I wrote about embeddings before. You run a piece of text through a model and get back a list of numbers that captures what it’s about. Two things that mean the same end up with similar numbers, even when they share no words. “Cancel my plan” and “end your subscription” land right next to each other.
A vector database is built to hold millions of those number-lists and answer one question fast: what’s closest to this? You hand it the numbers for a search, it hands back the nearest matches by meaning. That’s the whole job. It’s a search engine for similarity instead of keywords.
Why it needs to be its own thing
You might wonder why a normal database can’t just do this. It can, technically. It just can’t do it fast.
Finding the nearest matches means comparing your search against everything in the store. Do that across millions of records, on every single query, and a regular database crawls. Vector databases are built around one trick. They organize the vectors ahead of time so they can find the closest ones without checking every last one. They give up a sliver of accuracy for a huge jump in speed, and for this job that’s the right trade.
Where it fits
If you read the RAG piece, this is the retrieval half of it.
The flow goes like this. Chunk your documents, turn each chunk into an embedding, store them in a vector database. A question comes in, you embed the question, ask the database for the closest chunks, and hand those to the model to answer from. The vector database is the part that decides what the model gets to see. Get that wrong and nothing downstream can save you.
Do you actually need one
Maybe not, and this is the part the hype skips.

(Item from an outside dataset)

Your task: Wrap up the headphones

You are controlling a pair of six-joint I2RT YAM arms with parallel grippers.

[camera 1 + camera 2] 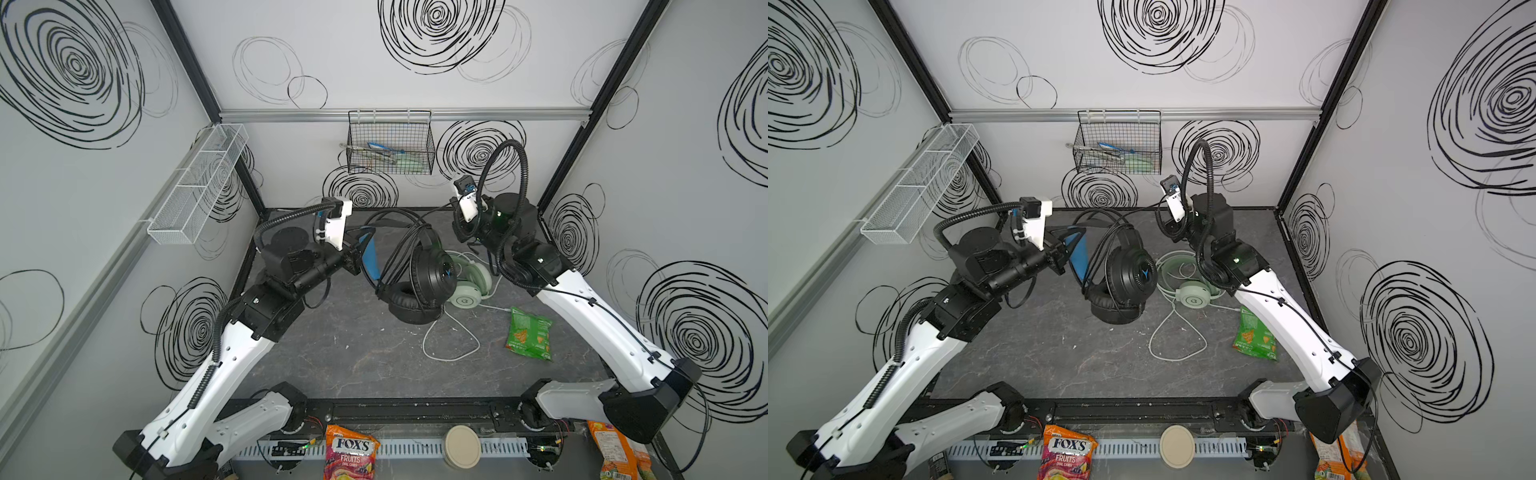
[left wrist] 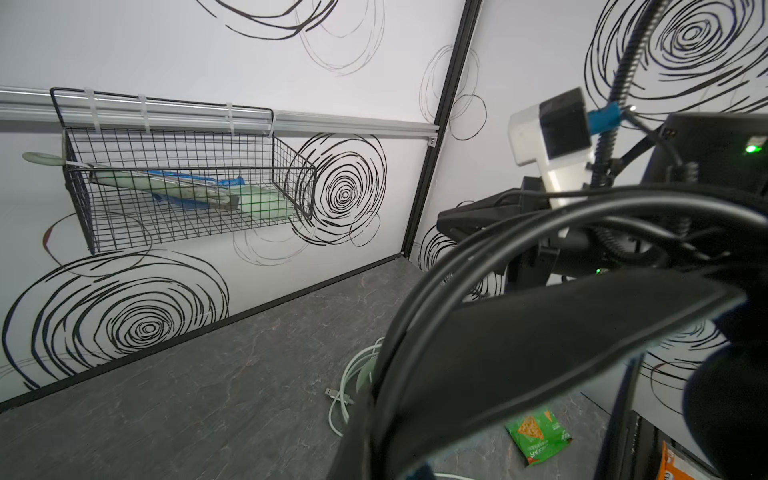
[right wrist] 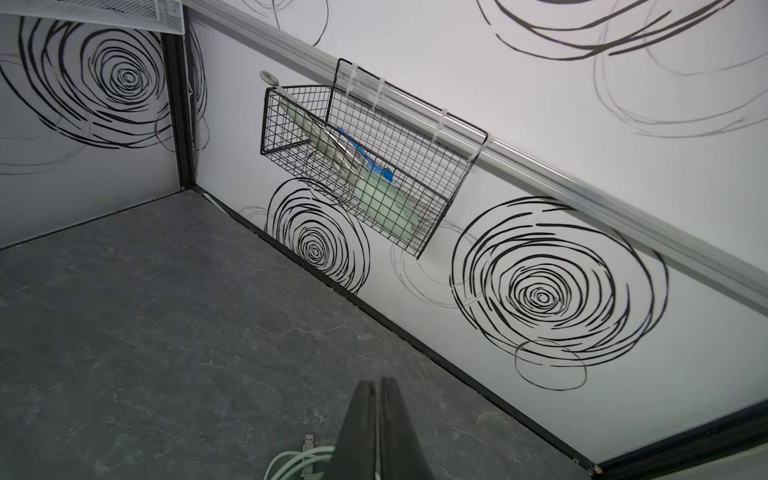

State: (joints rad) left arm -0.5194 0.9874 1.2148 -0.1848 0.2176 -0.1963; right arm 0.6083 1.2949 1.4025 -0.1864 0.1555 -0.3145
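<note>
- I find the left gripper [image 1: 357, 252] clamped on the blue headband [image 1: 370, 259] of the black headset [image 1: 432, 270]. The headset hangs clear of the table [image 1: 353, 357], one ear cup above the other.
- The black cable [image 1: 400, 249] lies in several turns over the band and down past the cups. One strand leads off the top toward the right arm. I judge the wrap partly done.
- The right gripper [image 3: 377, 387] has its jaws pressed together. Its wrist view shows nothing between the tips, and I cannot tell whether the strand is pinched further back.
- The mint-green headset [image 1: 467, 286] lies on the table, partly hidden by the hanging cups in both top views. Its pale cable [image 1: 451, 347] sprawls in a loose loop toward the front and is not wrapped.
- The step in hand, as I judge it, is laying the next turn of black cable round the band.
- To do it well:
  - I would confirm the hold on the strand before moving.
  - I would carry the strand under light tension and lay it beside the existing turns, not across them.
  - I would hold the left arm steady so the cups do not swing.
  - I would stay high enough to clear the pale cable and the green snack packet [image 1: 528, 338].
- One risk: a hard pull could twist the band in its narrow grip.
</note>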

If you’ve got a few hundred documents, you don’t need a dedicated vector database. You can keep the vectors in memory, or add the capability to the database you already run. Postgres does it with an extension called pgvector. Plenty of real systems never outgrow that.
You reach for a dedicated one, something like Pinecone, Weaviate, or Qdrant, when the numbers get big. Millions of chunks, fast, and staying fast as you keep adding. That’s a real problem to have. It’s just not the problem most people actually have yet.
Start with the simplest thing that works. Move up when something forces you to, not because a tool’s landing page told you to.